● TASK OBJECTIVE
Lines of the listing that contain "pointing" need to be copied.

● RAW DATA
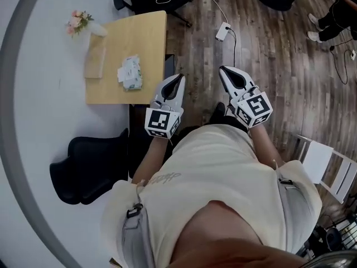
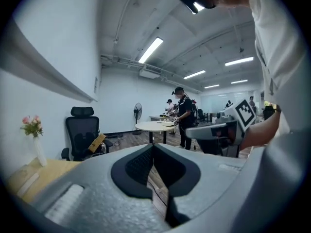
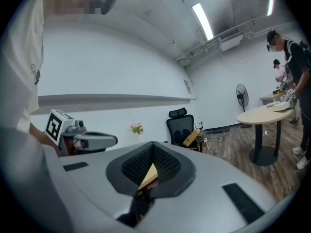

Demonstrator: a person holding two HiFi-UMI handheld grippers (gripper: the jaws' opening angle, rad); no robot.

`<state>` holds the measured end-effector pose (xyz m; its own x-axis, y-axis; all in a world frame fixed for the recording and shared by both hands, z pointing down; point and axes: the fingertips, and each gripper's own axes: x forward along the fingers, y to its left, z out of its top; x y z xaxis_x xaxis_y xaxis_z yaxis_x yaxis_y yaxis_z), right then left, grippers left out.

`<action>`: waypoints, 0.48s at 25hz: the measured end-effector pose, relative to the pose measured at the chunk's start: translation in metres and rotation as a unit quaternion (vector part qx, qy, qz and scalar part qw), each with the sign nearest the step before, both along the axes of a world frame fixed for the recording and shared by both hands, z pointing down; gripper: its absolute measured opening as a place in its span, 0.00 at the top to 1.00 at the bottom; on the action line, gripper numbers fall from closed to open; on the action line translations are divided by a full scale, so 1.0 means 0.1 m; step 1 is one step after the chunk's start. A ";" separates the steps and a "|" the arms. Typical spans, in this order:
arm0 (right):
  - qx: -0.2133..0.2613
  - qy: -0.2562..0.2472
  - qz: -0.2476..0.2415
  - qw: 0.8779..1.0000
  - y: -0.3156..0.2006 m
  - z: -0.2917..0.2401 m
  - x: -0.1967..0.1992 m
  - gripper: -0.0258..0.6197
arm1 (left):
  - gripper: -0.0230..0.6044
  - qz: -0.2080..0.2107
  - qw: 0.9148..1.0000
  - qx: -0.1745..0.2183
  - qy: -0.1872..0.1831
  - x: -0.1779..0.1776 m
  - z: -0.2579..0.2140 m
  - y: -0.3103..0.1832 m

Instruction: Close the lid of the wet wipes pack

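The wet wipes pack [image 1: 129,71], white and green, lies on a small wooden table [image 1: 148,38] at the upper left of the head view; it is too small to tell how its lid stands. My left gripper [image 1: 179,77] is held in the air just right of the table's near corner, jaws shut and empty. My right gripper [image 1: 223,70] hovers over the floor further right, also shut on nothing. In the left gripper view the jaws [image 2: 153,146] meet at the tips, and the right gripper view shows its jaws [image 3: 152,144] the same way. Neither gripper view shows the pack.
A wooden block [image 1: 95,63] and a vase of pink flowers [image 1: 80,21] also stand on the table. A black office chair [image 1: 89,166] sits near its front, a power strip [image 1: 223,31] lies on the wood floor, and a white chair [image 1: 326,163] is at right. People stand by a round table [image 3: 266,112].
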<state>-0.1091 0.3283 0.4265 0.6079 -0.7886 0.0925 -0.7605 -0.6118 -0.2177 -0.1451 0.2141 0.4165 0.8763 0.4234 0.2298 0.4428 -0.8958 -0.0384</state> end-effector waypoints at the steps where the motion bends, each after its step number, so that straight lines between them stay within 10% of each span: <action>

● RESPONSE FOR THIS EXERCISE
`<state>` holds the measured end-effector pose (xyz m; its own x-axis, y-axis; all in a world frame fixed for the recording and shared by both hands, z pointing down; point and axes: the fingertips, and each gripper's own axes: x forward along the fingers, y to its left, z out of its top; x y z xaxis_x xaxis_y xaxis_z yaxis_x yaxis_y yaxis_z), right then left, grippers left out.
`<action>`: waypoints, 0.48s at 25hz: the measured end-effector pose, relative to the pose measured at the chunk's start: translation in metres and rotation as a unit quaternion (vector part qx, qy, qz and scalar part qw), each with the sign nearest the step before, both along the axes of a world frame fixed for the recording and shared by both hands, z pointing down; gripper: its absolute measured opening as a place in its span, 0.00 at the top to 1.00 at the bottom; on the action line, gripper numbers fall from closed to open; on the action line translations are divided by a full scale, so 1.0 means 0.1 m; step 1 is one step after the chunk's start. A ";" separates the steps and a "|" the arms. Typical spans, in this order:

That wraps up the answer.